Automattic / a8c-ci-toolkit-buildkite-plugin

A caching plugin that can be invoked from your build script.
21 stars 5 forks source link

Fix `annotate_test_failures` for flaky retries which ultimately succeed #46

Closed AliSoftware closed 1 year ago

AliSoftware commented 1 year ago

What?

Fixes annotate_test_failures command, to ignore cases of flaky retries which ultimately succeeded.

This bug was the cause for some CI builds to still get an annotation mentioning test failures… even when the corresponding CI step ended up green (See this example build):

test-failure-annotation-but-step-green

(cc @mokagio & @crazytonyli as I talked about this bug very recently with both of you, in P2s and PR comments respectively)

Why?

When a flaky test failed but Xcode is configured to auto-retry tests multiple times on failure, all the intermediate failures are recorded in the report.junit alongside the final success (if any). For example this is an extract of such .junit report:

    <testcase classname='WordPressTest.TenorDataSourceTests' name='testDataSourceReceivesRequestedCount'>
      <failure message='Asynchronous wait failed: Exceeded timeout of 2 seconds, with unfulfilled expectations: &quot;Waiting&quot;.'>&lt;unknown&gt;:0</failure>
    </testcase>
    <testcase classname='WordPressTest.TenorDataSourceTests' name='testDataSourceReceivesRequestedCount'>
      <failure message='XCTAssertEqual failed: (&quot;Optional(0)&quot;) is not equal to (&quot;Optional(3)&quot;)'>WordPress/WordPressTest/MediaPicker/Tenor/TenorDataSouceTests.swift:37</failure>
    </testcase>
    <testcase classname='WordPressTest.TenorDataSourceTests' name='testDataSourceReceivesRequestedCount' time='1.042'/>

The previous version of our script were not smart enough to detect that, and simply extracted all testcase nodes that had a failure subnode, and built the annotation with the list of found failures from that. Which is why it erroneously included the flaky failures

How?

To solve this, during the iteration on the testcase[failure] node candidates, we are now finding all the sibling nodes to that testcase which happens to have the same classname and name attributes, i.e. nodes reporting all the assertion failures for the same test. This list will thus include the current candidate being iterated on, but also potentially all other retries of the same test.

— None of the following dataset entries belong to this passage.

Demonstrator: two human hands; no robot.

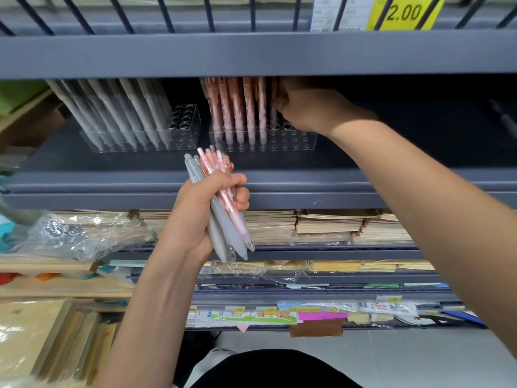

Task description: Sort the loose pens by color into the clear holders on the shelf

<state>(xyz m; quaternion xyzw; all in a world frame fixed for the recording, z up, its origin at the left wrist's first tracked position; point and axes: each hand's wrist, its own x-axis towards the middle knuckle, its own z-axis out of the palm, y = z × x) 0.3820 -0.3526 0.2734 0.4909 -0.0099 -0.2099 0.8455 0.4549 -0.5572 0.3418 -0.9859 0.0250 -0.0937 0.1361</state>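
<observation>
My left hand (204, 211) grips a bundle of loose pens (221, 208), some grey and some pink patterned, in front of the shelf edge. On the shelf stand two clear holders. The left holder (184, 127) carries several grey pens (117, 113) leaning left. The right holder (291, 140) carries several pink pens (237, 107). My right hand (305, 106) reaches under the upper shelf and pinches a pink pen (273, 107) standing at the right end of the pink row. Its top is hidden by the shelf above.
A grey metal shelf board (251, 51) hangs low over the holders, with a yellow price tag (405, 12) above. Stacks of notebooks (321, 225) fill the shelf below. Crinkled plastic wrap (84, 236) and wooden items sit at the left.
</observation>
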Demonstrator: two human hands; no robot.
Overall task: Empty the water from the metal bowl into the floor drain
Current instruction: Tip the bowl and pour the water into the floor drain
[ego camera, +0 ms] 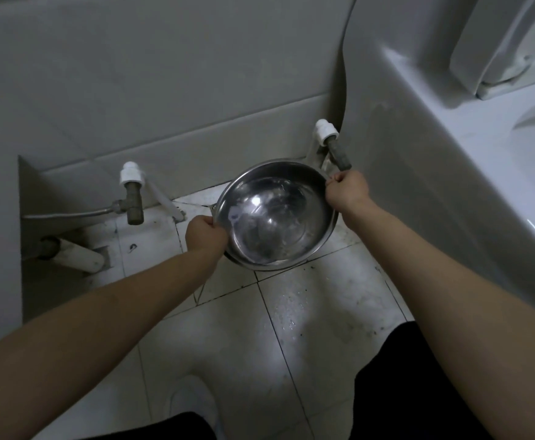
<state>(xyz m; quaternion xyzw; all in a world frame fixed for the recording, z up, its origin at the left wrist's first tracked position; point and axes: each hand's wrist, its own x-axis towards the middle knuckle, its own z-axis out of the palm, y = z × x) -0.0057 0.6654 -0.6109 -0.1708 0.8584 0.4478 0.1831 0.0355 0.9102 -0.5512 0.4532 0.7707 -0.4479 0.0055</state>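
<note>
Metal bowl (275,214): round, shiny steel, held between your two hands above the tiled floor (291,328), off the ground. Clear water lies in its bottom, with light glinting on the surface. The rim nearest you sits lower in view than the far rim.

Left hand (206,231): fingers curled shut over the bowl's left rim, forearm stretched out bare.

Right hand (347,188): fingers pinched closed on the right rim, a little farther from you than the left hand.

Floor drain: you cannot make it out from here; the bowl covers the floor between your hands.

Left valve (131,193): white collar and grey metal body on the wall, well to the left of your left hand, with a braided hose running off to the left.

Right valve (333,142): same kind, just beyond your right hand, nearly touching the knuckles in view.

White pipe (75,254): lies on the floor left of your left hand, below the left valve.

Toilet (450,154): white, to the right of your right hand, lid raised at the top right.

Floor tiles: pale, dark grout lines, wet spots and grime between the bowl and your dark-clothed legs (402,385).
</note>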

Once we got that list of nodes, we check if the last one of those nodes ends up being a failure or success XML node:

Testing

WPiOS Demo build with ❌ failed + ⚠️ flaky tests

image

WPiOS Demo build with ⚠️ only flaky tests

image

WPiOS Demo build with ❌ only failed tests

image
AliSoftware commented 1 year ago

@mokagio I spent some time (most of my afternoon, tbh 😅 ) testing things around and improved the changes significantly:

The improvements I made include:

@mokagio Given all the changes I've made after all that intense testing and tweaking, I'm interested in your re-review! (Note: I've updated the testing instructions in the PR description)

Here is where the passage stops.